This is an archived article and the information in the article may be outdated. Please look at the time stamp on the story to see when it was last updated.

AgFest — the junior farm and animal show for 4H and FFA kids from San Jouquin County — is happening June 11.

Lisa Freeman, Owner of The Grateful Gypsy Bistro, is in the kitchen cooking Spinach & Mushroom Frittata. 

¼ Extra Virgin CA olive oil

2 tbsp unsalted butter

1 medium yellow onion, diced

3 cloves fresh garlic minced

8 oz. fresh mushrooms, sliced

5 oz. spinach, stems removed, roughly chopped

1 TBSP. Fresh Thyme, minced

¼ Cup fresh Italian Flat leaf Parsley, minced

3/4 tsp. kosher salt

8 large eggs, beaten

¼ cup Parmigiano Reggiano, shredded

¾ Cup Fontina cheese, shredded

3 Tbs. heavy cream

Salt & 1/2 tsp. freshly ground black pepper



Heat a 12-inch skillet, add olive oil. Over medium heat, add the onions and saute until golden brown, add the minced garlic and saute about 2 minutes. Add they thyme and parsley, saute 1 more minute. Remove from pan and set aside. Place the pan back over medium heat and Add the mushrooms and sauté until tender and browned. Add spinach and cook until wilted. Remove from heat. When cooled, In a large bowl, combine the mushroom spinach mixture, cheeses and onion mixture. Season with salt & pepper to taste.
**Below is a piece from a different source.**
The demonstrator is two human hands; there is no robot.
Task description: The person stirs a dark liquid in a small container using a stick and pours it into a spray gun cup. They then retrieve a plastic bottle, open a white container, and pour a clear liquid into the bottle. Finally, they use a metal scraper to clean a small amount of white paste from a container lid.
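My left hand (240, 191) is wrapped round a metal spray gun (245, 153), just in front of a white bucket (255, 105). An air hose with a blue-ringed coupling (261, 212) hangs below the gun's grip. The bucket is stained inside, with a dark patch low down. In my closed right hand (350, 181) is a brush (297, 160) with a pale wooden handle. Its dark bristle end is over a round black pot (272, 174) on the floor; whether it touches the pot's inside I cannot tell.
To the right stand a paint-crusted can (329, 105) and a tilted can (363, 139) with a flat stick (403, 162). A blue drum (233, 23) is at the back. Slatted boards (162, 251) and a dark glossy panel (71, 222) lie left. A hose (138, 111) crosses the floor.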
Add eggs and cream, then combine.

In a 12-inch ovenproof skillet, heat the remaining 2 Tbs. butter over medium-high heat, coat the sides. Add the mixture to the pan, evenly distributing the spinach and mushrooms. Place into a heated oven at 375 Degrees and cook until golden brown. Let cool, cut and serve. Can be made a day ahead.